At Tumblr, Pallav asks:

“Every reader wants to read something different from a fiction author. How do you reach that place which intersects what you want to write and what the readers want to read?”

My very short, very incomplete answer: “You don’t.”

My slightly longer and still woefully incomplete answer: “You don’t, at least, not on purpose.”

My much longer and probably incomprehensible answer: “Okay, fine, you can do this on purpose but really, you shouldn’t, because doing something like this on purpose means chasing trends and writing only to a market and becoming a brand and standing on a platform and cobbling together a product rather than a story and basically just, y’know, hammering a circle peg into a square hole — so don’t.”

Now, let me explain in greater — and less gibbery-babbly-rambly — detail.

It is time to choose as a writer whether or not you are going to fill a niche, or rather, emit a barbaric yawp and headbutt the wall to make your own motherfucking you-shaped niche.

Filling a niche means:

Examining the marketplace.

Seeing that hey, pterodactyl erotica is super-hot right now.

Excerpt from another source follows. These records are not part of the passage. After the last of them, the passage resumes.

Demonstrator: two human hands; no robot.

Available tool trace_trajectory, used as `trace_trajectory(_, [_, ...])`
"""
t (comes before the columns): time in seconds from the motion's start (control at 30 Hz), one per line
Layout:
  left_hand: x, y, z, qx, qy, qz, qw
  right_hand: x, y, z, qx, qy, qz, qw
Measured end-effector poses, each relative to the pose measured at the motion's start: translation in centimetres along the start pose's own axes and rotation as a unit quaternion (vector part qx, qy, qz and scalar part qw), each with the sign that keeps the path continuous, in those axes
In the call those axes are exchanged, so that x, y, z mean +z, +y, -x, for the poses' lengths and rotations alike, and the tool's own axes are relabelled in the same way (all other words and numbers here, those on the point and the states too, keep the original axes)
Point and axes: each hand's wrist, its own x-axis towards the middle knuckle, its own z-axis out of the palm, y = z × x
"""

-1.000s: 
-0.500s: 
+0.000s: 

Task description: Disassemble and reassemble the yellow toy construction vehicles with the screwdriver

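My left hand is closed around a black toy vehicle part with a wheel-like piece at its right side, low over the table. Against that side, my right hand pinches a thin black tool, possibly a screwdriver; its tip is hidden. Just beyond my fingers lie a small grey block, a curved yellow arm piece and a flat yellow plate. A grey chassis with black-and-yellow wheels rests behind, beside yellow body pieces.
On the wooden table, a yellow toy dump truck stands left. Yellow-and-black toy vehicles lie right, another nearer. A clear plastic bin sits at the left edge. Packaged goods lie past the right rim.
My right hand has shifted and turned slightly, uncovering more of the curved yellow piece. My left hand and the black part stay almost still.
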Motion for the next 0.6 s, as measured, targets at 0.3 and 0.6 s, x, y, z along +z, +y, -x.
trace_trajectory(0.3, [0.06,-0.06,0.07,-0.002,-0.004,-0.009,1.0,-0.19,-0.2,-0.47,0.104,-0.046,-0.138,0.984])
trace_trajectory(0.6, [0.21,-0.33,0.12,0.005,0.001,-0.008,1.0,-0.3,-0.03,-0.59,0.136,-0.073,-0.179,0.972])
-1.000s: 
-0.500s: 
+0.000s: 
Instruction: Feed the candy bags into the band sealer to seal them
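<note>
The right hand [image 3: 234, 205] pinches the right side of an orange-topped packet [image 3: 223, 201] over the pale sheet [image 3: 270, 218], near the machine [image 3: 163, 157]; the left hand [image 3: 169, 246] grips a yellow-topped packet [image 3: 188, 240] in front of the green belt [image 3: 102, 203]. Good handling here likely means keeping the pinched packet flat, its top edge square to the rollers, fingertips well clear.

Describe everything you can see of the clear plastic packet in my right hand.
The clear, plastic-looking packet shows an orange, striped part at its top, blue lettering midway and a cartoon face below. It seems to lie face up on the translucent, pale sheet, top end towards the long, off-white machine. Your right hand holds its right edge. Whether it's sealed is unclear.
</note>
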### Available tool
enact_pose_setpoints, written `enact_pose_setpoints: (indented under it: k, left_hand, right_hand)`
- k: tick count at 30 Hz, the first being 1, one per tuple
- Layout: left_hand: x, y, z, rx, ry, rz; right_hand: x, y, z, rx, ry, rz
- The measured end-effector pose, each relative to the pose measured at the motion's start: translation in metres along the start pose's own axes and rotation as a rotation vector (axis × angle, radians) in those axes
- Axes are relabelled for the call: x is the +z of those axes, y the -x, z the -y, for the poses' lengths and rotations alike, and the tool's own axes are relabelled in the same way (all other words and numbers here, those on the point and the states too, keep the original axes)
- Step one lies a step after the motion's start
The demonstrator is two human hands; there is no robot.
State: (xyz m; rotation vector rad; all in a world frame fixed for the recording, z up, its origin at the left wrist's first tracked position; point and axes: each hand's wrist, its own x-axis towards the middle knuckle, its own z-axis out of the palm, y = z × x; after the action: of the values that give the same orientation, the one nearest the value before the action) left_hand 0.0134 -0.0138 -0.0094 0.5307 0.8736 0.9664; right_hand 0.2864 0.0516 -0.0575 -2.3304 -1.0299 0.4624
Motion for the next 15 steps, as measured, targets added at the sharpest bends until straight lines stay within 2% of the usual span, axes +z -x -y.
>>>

Or, maybe being a bit savvier and saying, “By scouring the publishing trends and reading these here pigeon entrails, I can surmise in an act of libriomancy that the next big trend will be ‘Mennonite spy thrillers.'”

Then finally, writing to that market: “Now I will write the novel, THE BONNET GOES BOOM, followed by its sequel, THE GINGHAM DECEPTION. Starring Mennonite super-agent, Dorcas Brubaker!”

You have crafted a product for the marketplace.

There is, of course, nothing wrong with that.

It’s a fairly solid — if a little safe — business decision. You found a need. You wrote to that need. You created a brand for yourself and shouted that brand from atop your platform. Game over. Good job.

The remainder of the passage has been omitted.